Arizona State Legislature

= Arizona Fourth Amendment Protection Act =

Proposed law

The Arizona Fourth Amendment Protection Act is a bill proposed in the Arizona legislature that would withdraw state support for collection of metadata and ban the use of warrantless data in courts.

The bill was introduced into the Arizona Senate by Sen. Kelli Ward on January 22, 2014. It has multiple co-sponsors, including Senate President Andy Biggs.

The bill would "ban the state from engaging in activities which help the NSA carry out their warrantless data-collection programs, or even make use of the information on a local level."

==Content==
The bill would amend Arizona Revised Statutes. Under the proposed legislation, Arizona would not provide material support or assistance in any form to any federal agency that claims the power to collect, or comply with any federal law, rule, regulation or order that purports to authorize the collection of, electronic data or metadata of any person pursuant to any action that is not based on a warrant that particularly describes the person, place and thing to be searched or seized. The bill further prohibits data obtained without a warrant from being used in Arizona courts.

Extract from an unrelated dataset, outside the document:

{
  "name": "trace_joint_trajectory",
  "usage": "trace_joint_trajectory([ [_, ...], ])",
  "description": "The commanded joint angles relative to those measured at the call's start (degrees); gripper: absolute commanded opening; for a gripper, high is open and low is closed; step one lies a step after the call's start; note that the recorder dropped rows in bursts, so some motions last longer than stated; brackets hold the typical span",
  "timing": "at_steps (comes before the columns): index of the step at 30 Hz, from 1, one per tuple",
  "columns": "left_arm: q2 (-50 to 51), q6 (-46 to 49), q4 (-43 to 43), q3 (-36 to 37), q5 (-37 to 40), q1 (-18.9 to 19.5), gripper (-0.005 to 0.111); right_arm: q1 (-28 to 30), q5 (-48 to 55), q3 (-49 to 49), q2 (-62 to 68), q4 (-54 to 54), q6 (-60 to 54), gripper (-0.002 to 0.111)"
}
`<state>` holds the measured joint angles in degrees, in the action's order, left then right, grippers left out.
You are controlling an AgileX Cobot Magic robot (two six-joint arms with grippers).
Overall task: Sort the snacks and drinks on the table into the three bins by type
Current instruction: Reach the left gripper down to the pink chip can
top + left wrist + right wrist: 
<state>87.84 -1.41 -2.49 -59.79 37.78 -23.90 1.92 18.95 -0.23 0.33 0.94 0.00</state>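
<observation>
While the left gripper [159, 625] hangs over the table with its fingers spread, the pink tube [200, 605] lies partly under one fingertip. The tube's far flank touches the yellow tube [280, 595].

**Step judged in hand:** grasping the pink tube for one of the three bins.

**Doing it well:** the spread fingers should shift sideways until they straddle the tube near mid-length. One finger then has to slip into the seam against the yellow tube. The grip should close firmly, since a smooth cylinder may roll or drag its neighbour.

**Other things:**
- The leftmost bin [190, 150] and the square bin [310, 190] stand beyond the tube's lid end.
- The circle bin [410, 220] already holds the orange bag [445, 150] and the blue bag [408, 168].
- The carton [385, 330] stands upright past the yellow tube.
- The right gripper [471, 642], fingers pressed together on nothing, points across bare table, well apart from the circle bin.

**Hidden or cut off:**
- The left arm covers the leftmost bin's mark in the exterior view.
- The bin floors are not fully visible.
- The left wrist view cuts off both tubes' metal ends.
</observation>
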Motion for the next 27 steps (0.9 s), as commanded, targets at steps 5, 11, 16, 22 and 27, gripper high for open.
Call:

The bill would also prohibit public universities within the state from being "NSA research facilities or recruiting grounds." The NSA has agreements with 166 schools, including two Arizona state universities.

==Discussion==
Many lawmakers believed that in the wake of the Snowden disclosures, restoration of public trust would require legislative changes. More than 20 bills have been written with the goal of reining in government surveillance powers since the disclosures began in June 2013.

Ward explained her introduction of the bill, saying, "There is no question that the NSA program, as it is now being run, violates the Fourth Amendment. This is a way to stop it".

Media quoted Lyle Mann, director of the Arizona Peace Officers Standards and Training board, who opposes the bill, as saying "if they do nothing with the information, something bad is going to happen".